La diversité mycofloristique est faible au sein des tourbières acides, les parties les plus humides étant les
plus appauvries en espèces (y compris caractéristiques) ; les bryotrophes sphagnicoles y sont les plus
représentés. L’ombrotrophie se traduit par une proportion d’humicoles plus importante. L’absence de
bryotrophes est caractéristique des tourbières alcalines, qui sont de loin les milieux les plus diversifiés,
mais aussi les plus riches en espèces à large répartition. Les boisements de saules se révèlent très variés et
l’échantillonnage n’a pas suffi à cerner leur diversité mycologique : trop peu d’espèces sont communes
aux différents relevés. En revanche les aulnaies sont plus homones et peuvent être étudiées sur un
nombre plus réduit d’échantillons.
Les relevés mycologiques par espèce ont été analysés (synécologie) en corrélation avec diverses
caractéristiques biotiques (végétation) et abiotiques (altitude, caractère hydrique, niveau de décomposition
de matière organique, pH). Les populations saprotrophes se répartissent surtout selon l’acidité, les
populations mycorhiziques selon l’altitude et l’essence dominante, et les populations bryotrophes selon
l’acidité, l’altitude et le niveau hydrique.

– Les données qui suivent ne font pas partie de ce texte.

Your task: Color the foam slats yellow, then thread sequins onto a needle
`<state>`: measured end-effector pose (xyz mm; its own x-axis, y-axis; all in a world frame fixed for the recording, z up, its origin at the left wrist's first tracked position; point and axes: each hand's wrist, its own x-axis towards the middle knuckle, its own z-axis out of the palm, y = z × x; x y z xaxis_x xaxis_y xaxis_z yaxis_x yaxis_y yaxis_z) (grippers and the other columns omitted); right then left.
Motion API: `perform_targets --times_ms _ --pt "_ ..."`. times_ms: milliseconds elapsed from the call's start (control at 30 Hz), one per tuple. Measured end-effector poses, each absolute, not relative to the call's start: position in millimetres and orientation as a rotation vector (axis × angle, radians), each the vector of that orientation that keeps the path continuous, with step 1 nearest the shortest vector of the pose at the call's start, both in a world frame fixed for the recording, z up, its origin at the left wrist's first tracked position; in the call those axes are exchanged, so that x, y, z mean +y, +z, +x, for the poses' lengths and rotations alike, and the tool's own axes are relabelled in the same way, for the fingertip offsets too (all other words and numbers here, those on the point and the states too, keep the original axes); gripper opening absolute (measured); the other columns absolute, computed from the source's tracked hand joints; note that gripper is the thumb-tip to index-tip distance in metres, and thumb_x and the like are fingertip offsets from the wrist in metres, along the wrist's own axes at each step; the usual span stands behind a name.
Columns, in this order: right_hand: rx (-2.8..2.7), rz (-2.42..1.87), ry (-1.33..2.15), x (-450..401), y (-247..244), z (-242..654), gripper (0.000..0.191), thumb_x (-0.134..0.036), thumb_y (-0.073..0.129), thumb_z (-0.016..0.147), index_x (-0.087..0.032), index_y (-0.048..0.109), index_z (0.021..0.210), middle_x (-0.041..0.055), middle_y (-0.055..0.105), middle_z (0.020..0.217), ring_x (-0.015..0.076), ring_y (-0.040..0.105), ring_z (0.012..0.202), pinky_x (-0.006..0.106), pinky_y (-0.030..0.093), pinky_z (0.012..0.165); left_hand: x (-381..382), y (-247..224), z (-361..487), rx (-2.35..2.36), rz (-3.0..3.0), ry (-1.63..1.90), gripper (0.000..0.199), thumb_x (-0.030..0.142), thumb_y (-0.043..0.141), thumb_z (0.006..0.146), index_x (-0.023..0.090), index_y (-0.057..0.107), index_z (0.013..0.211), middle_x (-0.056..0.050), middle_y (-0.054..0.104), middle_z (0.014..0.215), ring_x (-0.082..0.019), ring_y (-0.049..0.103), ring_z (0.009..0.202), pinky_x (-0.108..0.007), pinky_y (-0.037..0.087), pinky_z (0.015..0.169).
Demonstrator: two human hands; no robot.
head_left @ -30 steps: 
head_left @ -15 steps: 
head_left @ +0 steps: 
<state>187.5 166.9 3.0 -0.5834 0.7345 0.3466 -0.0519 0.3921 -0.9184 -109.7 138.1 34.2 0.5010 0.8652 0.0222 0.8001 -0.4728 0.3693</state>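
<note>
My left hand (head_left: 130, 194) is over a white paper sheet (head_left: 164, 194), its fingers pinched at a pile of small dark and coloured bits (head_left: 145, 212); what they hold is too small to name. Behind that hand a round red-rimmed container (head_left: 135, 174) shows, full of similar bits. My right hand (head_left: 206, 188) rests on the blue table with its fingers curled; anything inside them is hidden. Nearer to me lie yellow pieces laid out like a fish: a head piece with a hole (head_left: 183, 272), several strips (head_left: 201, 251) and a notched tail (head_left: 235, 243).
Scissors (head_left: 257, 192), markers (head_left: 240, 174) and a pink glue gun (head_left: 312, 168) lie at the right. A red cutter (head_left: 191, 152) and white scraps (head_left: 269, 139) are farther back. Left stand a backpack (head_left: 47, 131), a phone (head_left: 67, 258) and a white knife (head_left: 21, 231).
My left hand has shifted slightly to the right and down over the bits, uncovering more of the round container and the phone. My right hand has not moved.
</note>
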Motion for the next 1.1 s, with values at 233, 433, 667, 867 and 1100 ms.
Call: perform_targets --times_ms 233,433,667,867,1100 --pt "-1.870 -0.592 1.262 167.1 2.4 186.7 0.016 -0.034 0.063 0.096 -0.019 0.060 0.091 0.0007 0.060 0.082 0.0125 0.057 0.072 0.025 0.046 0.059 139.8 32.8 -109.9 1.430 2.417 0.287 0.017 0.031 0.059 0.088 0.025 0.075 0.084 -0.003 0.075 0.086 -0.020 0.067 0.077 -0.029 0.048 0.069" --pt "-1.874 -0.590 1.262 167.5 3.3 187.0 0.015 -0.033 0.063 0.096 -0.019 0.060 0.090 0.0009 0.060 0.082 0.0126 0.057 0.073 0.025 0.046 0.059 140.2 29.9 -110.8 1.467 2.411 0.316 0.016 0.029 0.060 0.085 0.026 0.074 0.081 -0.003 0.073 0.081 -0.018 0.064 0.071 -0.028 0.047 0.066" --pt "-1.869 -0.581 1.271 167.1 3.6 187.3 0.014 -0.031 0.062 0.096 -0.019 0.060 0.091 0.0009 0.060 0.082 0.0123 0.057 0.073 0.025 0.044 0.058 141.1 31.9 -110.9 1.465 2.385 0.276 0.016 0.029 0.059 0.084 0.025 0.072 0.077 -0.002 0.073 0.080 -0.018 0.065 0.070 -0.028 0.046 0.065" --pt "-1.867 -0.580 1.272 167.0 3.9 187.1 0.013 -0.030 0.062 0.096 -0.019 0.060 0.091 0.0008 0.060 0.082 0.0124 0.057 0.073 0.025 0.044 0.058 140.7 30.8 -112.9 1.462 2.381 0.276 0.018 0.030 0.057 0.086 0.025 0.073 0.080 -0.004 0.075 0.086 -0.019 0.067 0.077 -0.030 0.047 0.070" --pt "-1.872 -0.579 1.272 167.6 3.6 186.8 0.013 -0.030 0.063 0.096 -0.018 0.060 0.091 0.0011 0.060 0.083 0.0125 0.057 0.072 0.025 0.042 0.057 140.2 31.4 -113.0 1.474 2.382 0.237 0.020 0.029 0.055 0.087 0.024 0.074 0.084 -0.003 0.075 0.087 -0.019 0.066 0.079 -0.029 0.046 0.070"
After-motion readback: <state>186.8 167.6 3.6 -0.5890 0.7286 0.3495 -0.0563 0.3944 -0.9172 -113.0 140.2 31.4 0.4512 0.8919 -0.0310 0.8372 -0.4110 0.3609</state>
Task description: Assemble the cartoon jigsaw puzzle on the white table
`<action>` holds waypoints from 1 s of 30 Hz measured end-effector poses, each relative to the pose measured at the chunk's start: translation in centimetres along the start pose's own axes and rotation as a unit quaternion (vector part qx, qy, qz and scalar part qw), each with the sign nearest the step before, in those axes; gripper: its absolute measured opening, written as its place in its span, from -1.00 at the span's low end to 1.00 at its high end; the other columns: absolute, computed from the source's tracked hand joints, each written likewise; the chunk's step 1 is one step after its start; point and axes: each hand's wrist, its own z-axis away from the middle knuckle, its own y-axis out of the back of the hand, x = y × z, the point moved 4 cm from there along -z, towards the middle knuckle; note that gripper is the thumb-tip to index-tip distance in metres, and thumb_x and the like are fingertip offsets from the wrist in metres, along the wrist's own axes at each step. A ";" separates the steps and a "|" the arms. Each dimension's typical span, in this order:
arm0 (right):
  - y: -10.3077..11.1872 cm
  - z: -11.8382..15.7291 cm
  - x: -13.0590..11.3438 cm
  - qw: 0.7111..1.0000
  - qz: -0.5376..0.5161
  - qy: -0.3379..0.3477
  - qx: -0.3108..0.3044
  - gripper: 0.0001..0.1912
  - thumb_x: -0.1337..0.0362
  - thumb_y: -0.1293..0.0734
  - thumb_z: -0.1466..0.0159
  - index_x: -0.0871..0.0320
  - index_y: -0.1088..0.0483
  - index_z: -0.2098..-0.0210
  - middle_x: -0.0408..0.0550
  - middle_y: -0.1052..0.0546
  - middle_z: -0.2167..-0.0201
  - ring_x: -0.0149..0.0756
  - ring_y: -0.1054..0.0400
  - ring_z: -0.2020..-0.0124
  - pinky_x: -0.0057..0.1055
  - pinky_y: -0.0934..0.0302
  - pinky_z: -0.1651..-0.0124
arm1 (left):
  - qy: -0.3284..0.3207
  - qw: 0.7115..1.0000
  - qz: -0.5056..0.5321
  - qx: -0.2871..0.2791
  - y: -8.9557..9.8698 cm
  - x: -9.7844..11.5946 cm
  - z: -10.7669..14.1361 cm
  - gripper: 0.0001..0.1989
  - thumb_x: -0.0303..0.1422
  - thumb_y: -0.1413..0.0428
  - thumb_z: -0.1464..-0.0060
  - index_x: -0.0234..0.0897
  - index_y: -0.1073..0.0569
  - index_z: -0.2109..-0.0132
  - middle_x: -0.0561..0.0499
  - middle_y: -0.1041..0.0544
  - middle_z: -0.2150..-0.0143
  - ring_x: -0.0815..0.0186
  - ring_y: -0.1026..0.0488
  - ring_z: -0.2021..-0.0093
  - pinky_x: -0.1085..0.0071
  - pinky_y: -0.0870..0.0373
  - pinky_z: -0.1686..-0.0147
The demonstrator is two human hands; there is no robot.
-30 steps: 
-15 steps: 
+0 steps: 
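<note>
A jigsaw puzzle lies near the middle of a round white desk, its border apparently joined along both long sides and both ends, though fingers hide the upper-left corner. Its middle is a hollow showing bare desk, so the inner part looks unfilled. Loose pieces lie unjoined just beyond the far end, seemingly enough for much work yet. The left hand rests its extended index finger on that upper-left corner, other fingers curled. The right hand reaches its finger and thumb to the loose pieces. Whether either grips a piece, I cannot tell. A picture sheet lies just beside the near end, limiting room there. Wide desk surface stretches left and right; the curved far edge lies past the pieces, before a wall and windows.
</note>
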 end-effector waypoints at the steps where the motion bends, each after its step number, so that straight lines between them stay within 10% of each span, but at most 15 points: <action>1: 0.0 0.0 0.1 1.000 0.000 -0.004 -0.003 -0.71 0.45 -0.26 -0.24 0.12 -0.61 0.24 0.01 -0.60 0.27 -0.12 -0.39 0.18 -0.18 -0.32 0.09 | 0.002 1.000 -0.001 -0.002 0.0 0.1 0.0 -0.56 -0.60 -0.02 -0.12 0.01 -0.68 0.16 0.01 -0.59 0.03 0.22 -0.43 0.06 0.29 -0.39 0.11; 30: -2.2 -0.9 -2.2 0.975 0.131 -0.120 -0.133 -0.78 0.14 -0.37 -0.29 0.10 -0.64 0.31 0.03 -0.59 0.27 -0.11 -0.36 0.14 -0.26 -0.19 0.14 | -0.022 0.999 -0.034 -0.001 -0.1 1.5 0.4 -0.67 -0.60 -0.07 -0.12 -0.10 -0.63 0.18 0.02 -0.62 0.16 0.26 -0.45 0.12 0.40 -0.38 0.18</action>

Le faible nombre d’espèces associées aux tourbières acides à
sphaignes, et le nombre très élevé des espèces associées aux tourbières boisées alcalines ressortent très
nettement de cette analyse.
L’analyse mycocoenologique, consistant à rechercher des groupements d’espèces partageant
régulièrement le même milieu de vie (mycocoenoses), a fait apparaître 24 « groupes », dont 10 ne sont
représentés que par 1 relevé (peu significatifs : milieux sous-représentés ou sous-échantillonnés) ; 6
mycocoenoses semblent très significatives, caractéristiques des principaux types de boisements (soligène,
soligène ombrotrophisé atlantique, ombrotrophe) et milieux ouverts (tourbières actives, tourbières
ombrotrophes, prairies soligènes). Toutefois, il n’existe pas d’espèce exclusive de mycocoenose : les
espèces se répartissent globalement selon un gradient de pH, le caractère hydrique, ou la présence des
plantes associées ; de fait aucune nomenclature n’a été proposée pour ces mycocoenoses. Le spectre
biologique : rapport (nombre d’espèces mycorhiziques/saprotrophes, ou bryotrophes/décomposeurs en
milieu ouvert), est complémentaire à la liste d’espèces pour caractériser les mycocoenoses, en décrivant
l’équilibre des différents groupes fonctionnels (« mycosynusies » mycorhiziques, saprotrophes et
bryotrophes) d’une biocoenose.
Une liste rouge d’espèces menacées ou vulnérables est proposée à l’issue de ces relevés pour les
tourbières d’Europe occidentale. Un « indice patrimonial » est testé à partir des catégories de listes rouge,
comme calcul synthétique de la « valeur mycologique » des sites.